Montserrat: goat water

Goat water is Montserrat’s national dish, though you’ll also find it on other islands such as Antigua and St Kitts & Nevis. The name’s misleading, for it’s not water but a scrumptious stew. Made with goat’s meat, there’s an art to getting the liquid just right. It shouldn’t be too thick or too thin. Vegetables, breadfruit, onion, tomato, spices and herbs accompany the meat. Cooked over a wood fire, the smoke adds an extra dimension to the dish. Traditionally, you eat it on Fridays. Restaurants serve it with bread or rice to soak up that flavoursome sauce. Variations of goat water include the heartier kabritu on Aruba and Bonaire. Mannish water, a Cayman Islands speciality comes with a goats head and foot.

St Lucia: creole bread

Bakers across the island of St Lucia turn out hundreds, if not thousands, of loaves of creole bread every morning. You can eat it anywhere there’s a bakery. But one of the best spots in the country is in Soufriere, where you can munch on fresh bread in front of a million dollar view of the sea and the Pitons. Kneading the dough is a time-consuming ritual but one that’s essential to keep locals and visitors alike supplied with this carb-laden treat. Bakers shape the dough to resemble short, study baguettes. When it’s proved, it’s baked in wood-fired ovens. The result, particularly if served warm, is one of the simplest but best things you can eat anywhere in the Caribbean.
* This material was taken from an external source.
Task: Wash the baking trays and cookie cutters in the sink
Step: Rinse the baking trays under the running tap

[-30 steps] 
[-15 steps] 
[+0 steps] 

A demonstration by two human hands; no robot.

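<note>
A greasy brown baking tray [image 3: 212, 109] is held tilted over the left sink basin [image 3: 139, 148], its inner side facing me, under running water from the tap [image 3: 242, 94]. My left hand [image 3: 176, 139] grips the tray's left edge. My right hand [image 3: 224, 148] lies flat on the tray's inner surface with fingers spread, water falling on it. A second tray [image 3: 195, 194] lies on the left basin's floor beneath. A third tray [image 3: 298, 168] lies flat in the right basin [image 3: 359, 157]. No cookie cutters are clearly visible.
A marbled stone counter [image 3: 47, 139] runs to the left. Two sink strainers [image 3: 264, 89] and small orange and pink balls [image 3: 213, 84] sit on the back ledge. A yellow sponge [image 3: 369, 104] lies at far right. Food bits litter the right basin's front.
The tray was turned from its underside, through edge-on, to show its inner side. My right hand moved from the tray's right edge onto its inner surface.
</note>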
Jamaica: ackee and salt fish

Traditional Jamaican acknee and salt fish

If you’ll forgive us for revisiting Jamaica, our final selection is the country’s national dish: ackee and saltfish. It doesn’t matter where you eat. From the most basic of beach shacks to the fanciest of fine dining restaurants, it will be on the menu. Ackee is the country’s national fruit, brought over around 300 years ago from Ghana. Salted cod was introduced as a cheap source of protein for enslaved people. To the two star ingredients you add onions, Scotch bonnet peppers, tomatoes and spices, particularly paprika. Often, Jamaicans eat it for breakfast, with breadfruit, dumplings, boiled green bananas or bread. Later in the day, mix it with the staple rice and peas, bulking it out to make a filling one-pot meal.

Cuba: ropa vieja

The name of this humble dish translates as “old clothes”. The name comes from a legend which tells of a penniless man who couldn’t afford to feed his family. He cut up his clothes and boiled them up to make a stew. As he prayed over the mix, a miracle happened and it became a tasty meat stew. Back in the real world, the Spanish brought the recipe with them where it had been a stalwart of the Sephardic Jews. They must not cook on the Sabbath, so this slow cooked dish was ideal. In time, it became Cuba’s national dish. It is simple to prepare, made with shredded beef, onions, and tomatoes. Bell peppers (and sometimes a spoonful or two of sugar) add just the right amount of sweetness. Though it’s a rustic looking dish, the inclusion of beef puts this beyond the means of many Cubans, except on special occasions.

As you can see, there’s a huge amount of choice when it comes to Caribbean food. Which of these dishes has you salivating?